O áudio é a parte mais constante. O metal geme, sistemas vibram, alarmes atravessam paredes e vozes se acumulam em camadas difíceis de separar. Cada mecanismo produz uma resposta sonora forte, confirmando a ação e lembrando que toda a estrutura está sob tensão. A trilha sabe permanecer baixa quando a própria máquina já conta a história.
Os sustos diretos funcionam de maneira irregular, mas o som mantém a ameaça mesmo quando nada aparece. Uma pancada distante bastava para eu refazer mentalmente a rota até uma sala segura. A imagem mostra uma máquina morrendo. O áudio me convence de que ela ainda sente dor.
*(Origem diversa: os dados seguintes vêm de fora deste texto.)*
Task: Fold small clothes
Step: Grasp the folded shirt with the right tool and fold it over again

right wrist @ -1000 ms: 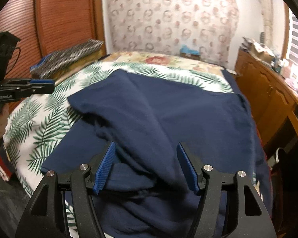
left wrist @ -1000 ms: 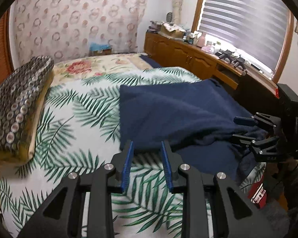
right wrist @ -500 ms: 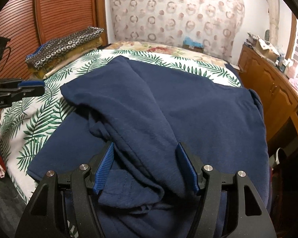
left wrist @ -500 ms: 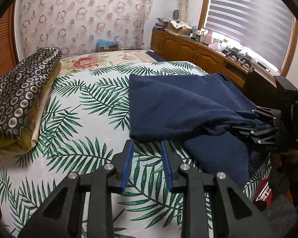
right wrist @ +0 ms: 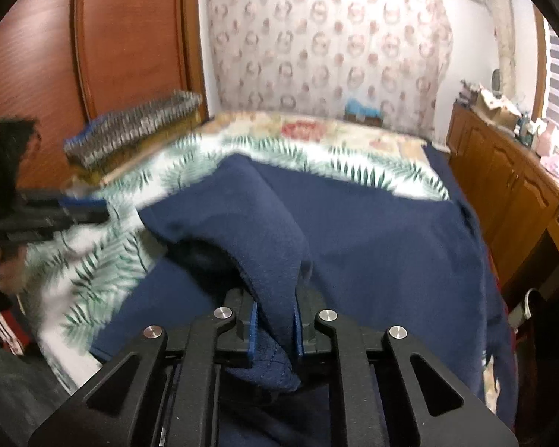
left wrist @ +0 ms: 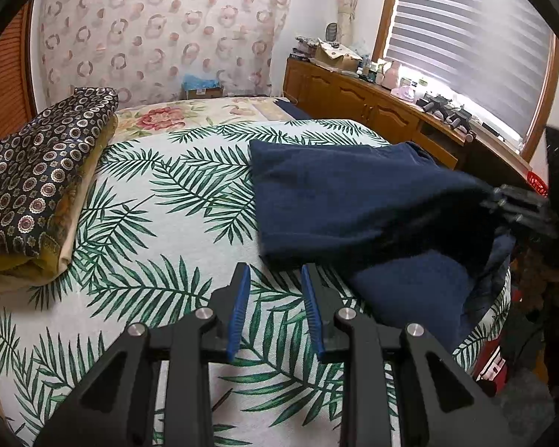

A descida permanece estável
Na configuração formada por Ryzen 7 5700X, RTX 4060 e 32 GB de RAM, encontrei uma experiência fluida e coerente com a escala visual. A perfuradora, os ambientes surreais e as transições mantiveram boa estabilidade, sem quedas prolongadas que prejudicassem interações ou perseguições. Também não enfrentei travamentos durante a campanha.
Os carregamentos são discretos e o jogo preserva bem a continuidade entre corredor, lembrança e alucinação. Pequenas oscilações podem aparecer em transições mais carregadas, mas foram breves. A RTX 4060 trabalha com margem confortável, enquanto o Ryzen 7 5700X sustenta as sequências sem demonstrar dificuldade.
Ainda percebi pequenas arestas em comandos contextuais e indicações, mas tratei esses pontos como problemas de interação, não de desempenho. No conjunto, a otimização respeita meu tempo. MOLE não usa sua estética deliberadamente áspera como desculpa para uma execução técnica descuidada.
O fundo não oferece absolvição
Quando terminei MOLE, não pensei primeiro na criatura ou nos corpos. Pensei nas mãos de Viktor repetindo procedimentos enquanto sua vida já havia perdido qualquer ordem. Pensei na crueldade de uma máquina que continua aceitando comandos de um homem incapaz de comandar o próprio luto. Essa é a imagem que permanece: competência profissional funcionando ao lado de uma ruína íntima.
Eu admiro a forma como o jogo converte trabalho em linguagem emocional. Cada painel aprendido me aproxima de Viktor, cada falha mecânica amplia sua fragilidade e cada descida torna mais difícil separar missão de obsessão. A perfuradora é a forma física da negação. Continua avançando porque parar significaria admitir que talvez não haja salvação no fundo, apenas outra camada de perda.

MOLE poderia ser ainda melhor se confiasse mais nessa ideia. As perseguições, parte dos sustos e alguns excessos simbólicos interrompem uma experiência que já era perturbadora sem precisar correr atrás de mim. Quando tenta provar que é terror, ele fica menor. Quando me deixa sozinho com um painel, uma voz e uma lembrança impossível de corrigir, se torna extraordinário.
Mesmo com essas falhas, saí da descida emocionalmente atingido. Não porque todas as respostas sejam perfeitas, mas porque a pergunta central é dolorosamente humana. Até onde eu iria para desfazer uma perda que me define? MOLE não oferece conforto. Ele me entrega a alavanca, espera que eu escolha continuar e faz cada metro escavado parecer uma decisão moral.
No fim, não senti que havia chegado ao centro da Terra. Senti que havia alcançado o ponto mais profundo de um homem que confundiu esperança com autorização para destruir a si mesmo. E o que torna MOLE tão difícil de esquecer é perceber que, durante boa parte da viagem, eu compreendi por que ele continuou cavando.